Oct 11, 2012 - 8:54 pm
My mum was diagnosed with cancer on her spine in november 2011. Everything started to move really quickly, radiation, chemotherapy and lots of hospitilaztion. She soon found out she had a tumour on her left lung which I guess was the primary tumour. My mom raised my sister and I by herself, she was a very independent woman. The worst thing about that whole few months was seeing her dignity leave, it was physically heartbreaking. I then decided to be her main caregiver.I drove her to appointmenta, fed, bathed, and kept her loving company :) My mom tried and fought more than anyone I know, yet we would never talk about her sickness really. She cut off all ties from most of her family and friends because she thought this would just be a hurdle in life she would overcome. Near the end,she was in her hospital bed and i came to do my hourly visits. I over heard her speak with a counsellor saying that I was her biggest support system. That thought helps me to this day with getting by. The moment my mother passed away I was literally walking into the room, I got a call 10min earlier saying I had to be there because she was going to pass away any second. I do beleive that my mom passed away right before I walked into the room because she knows how hard it would have been for me to see her from alive to gone.

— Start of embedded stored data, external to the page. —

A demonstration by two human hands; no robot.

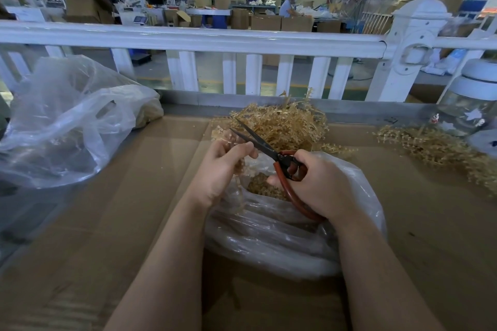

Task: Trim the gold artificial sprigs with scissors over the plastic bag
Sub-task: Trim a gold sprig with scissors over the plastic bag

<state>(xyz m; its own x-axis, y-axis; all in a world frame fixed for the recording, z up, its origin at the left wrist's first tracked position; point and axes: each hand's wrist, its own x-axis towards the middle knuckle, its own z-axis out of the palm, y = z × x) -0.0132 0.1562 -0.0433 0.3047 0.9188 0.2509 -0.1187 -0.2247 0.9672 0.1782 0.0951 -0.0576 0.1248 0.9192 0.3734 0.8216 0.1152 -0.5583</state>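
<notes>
Over the middle of the cardboard-covered worktop (107, 223), the left hand (220, 169) pinches a gold sprig (238, 166) between curled fingers and thumb, its stem trailing down toward the bag mouth. The right hand (317, 185) grips the red handles of the scissors (269, 149), fingers through the loops; the dark blades stand parted, tips pointing away and to the left, just past the left fingertips. This looks like the cutting step itself: blades open, sprig presented, cut not yet made. The next move likely calls for steering the sprig between the blades, clear of the fingertips, then closing.

Directly beneath both hands sits the plastic bag (282, 244), mouth open, holding a heap of small gold trimmings (265, 188). Beyond it, toward the far edge, lies 1 pile of untrimmed gold sprigs (290, 123); another spread (435, 148) lies near the far right corner beside a clear jar (468, 107). At the left edge slumps a second large clear bag (67, 121), contents hard to tell.
</notes>
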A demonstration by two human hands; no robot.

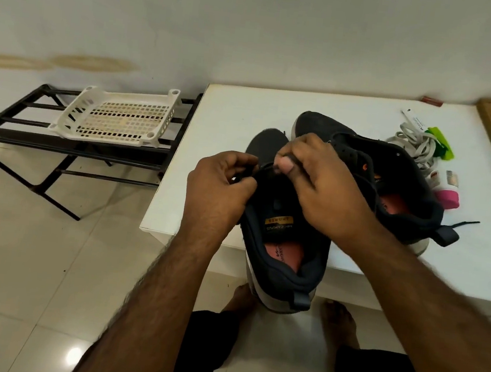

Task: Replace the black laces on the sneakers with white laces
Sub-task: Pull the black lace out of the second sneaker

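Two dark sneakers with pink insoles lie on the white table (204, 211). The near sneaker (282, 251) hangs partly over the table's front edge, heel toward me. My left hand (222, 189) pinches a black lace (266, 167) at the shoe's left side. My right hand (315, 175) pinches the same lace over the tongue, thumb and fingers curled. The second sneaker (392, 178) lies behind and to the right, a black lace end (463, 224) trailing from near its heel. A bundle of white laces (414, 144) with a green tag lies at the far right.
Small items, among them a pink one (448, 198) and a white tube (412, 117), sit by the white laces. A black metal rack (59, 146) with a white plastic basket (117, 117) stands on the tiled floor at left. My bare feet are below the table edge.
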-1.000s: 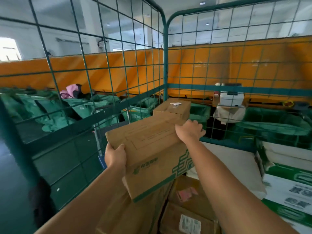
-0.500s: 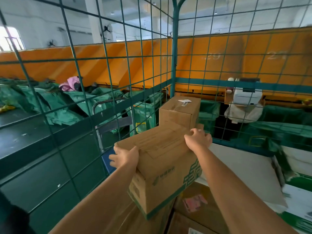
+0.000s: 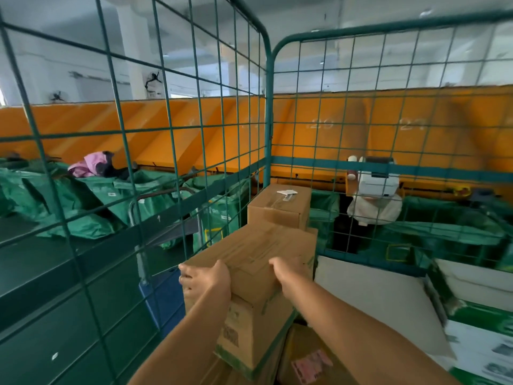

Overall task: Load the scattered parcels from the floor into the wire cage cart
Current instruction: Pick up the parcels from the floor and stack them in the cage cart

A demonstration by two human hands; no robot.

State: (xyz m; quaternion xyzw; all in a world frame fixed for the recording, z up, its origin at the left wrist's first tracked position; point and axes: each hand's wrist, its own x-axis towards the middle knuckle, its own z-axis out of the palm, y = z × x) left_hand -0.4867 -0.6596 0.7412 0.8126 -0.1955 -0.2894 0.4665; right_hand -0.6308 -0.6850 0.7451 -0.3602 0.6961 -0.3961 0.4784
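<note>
A brown cardboard parcel with green printing (image 3: 258, 254) sits inside the green wire cage cart (image 3: 268, 112), against its left mesh wall, on top of other boxes. My left hand (image 3: 204, 277) grips its near left corner, fingers curled over the side. My right hand (image 3: 288, 269) rests on its top near the right edge; its fingers are blurred. Behind it, in the cage's far corner, stands a smaller brown box (image 3: 279, 207) with a white slip on top.
Inside the cage to the right lie a flat white carton (image 3: 372, 295) and a white-and-green printed box (image 3: 483, 343); brown boxes (image 3: 311, 357) lie below. Outside the mesh are green sacks (image 3: 83, 195), a blue hand trolley (image 3: 163, 293), orange chutes (image 3: 166, 129) and a white printer (image 3: 377, 182).
The parcel has gone from tilted in the air to lying level against the left mesh, deeper in the cage. My right hand slid back from its far edge onto its top.
</note>
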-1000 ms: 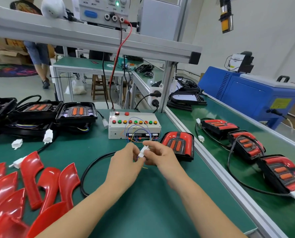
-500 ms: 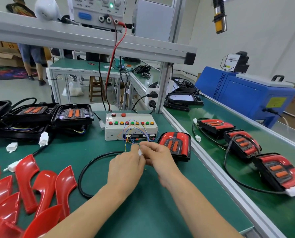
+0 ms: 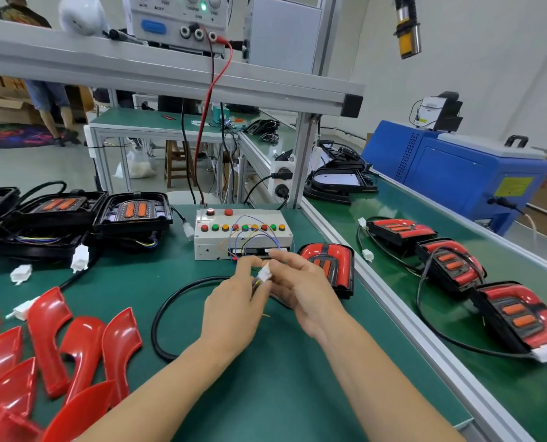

It has been a long, hard road since shes been gone. Although, I will be honest I felt a huge sense of peacefullness the moment I knew she was gone. The fact that "the fights over." I would never ever wish upon anyone what my poor mum went through....
It felt almost easy at the begininng, i knew i was in shock. It wasn't until about 2 months ago I had a breakdown at work when I saw a mother and daughter together. I literally fell into peices. I then took myself to get therapy weekly. I highly recommend therapy for anyone who has gone through this. It has helped me tenfold.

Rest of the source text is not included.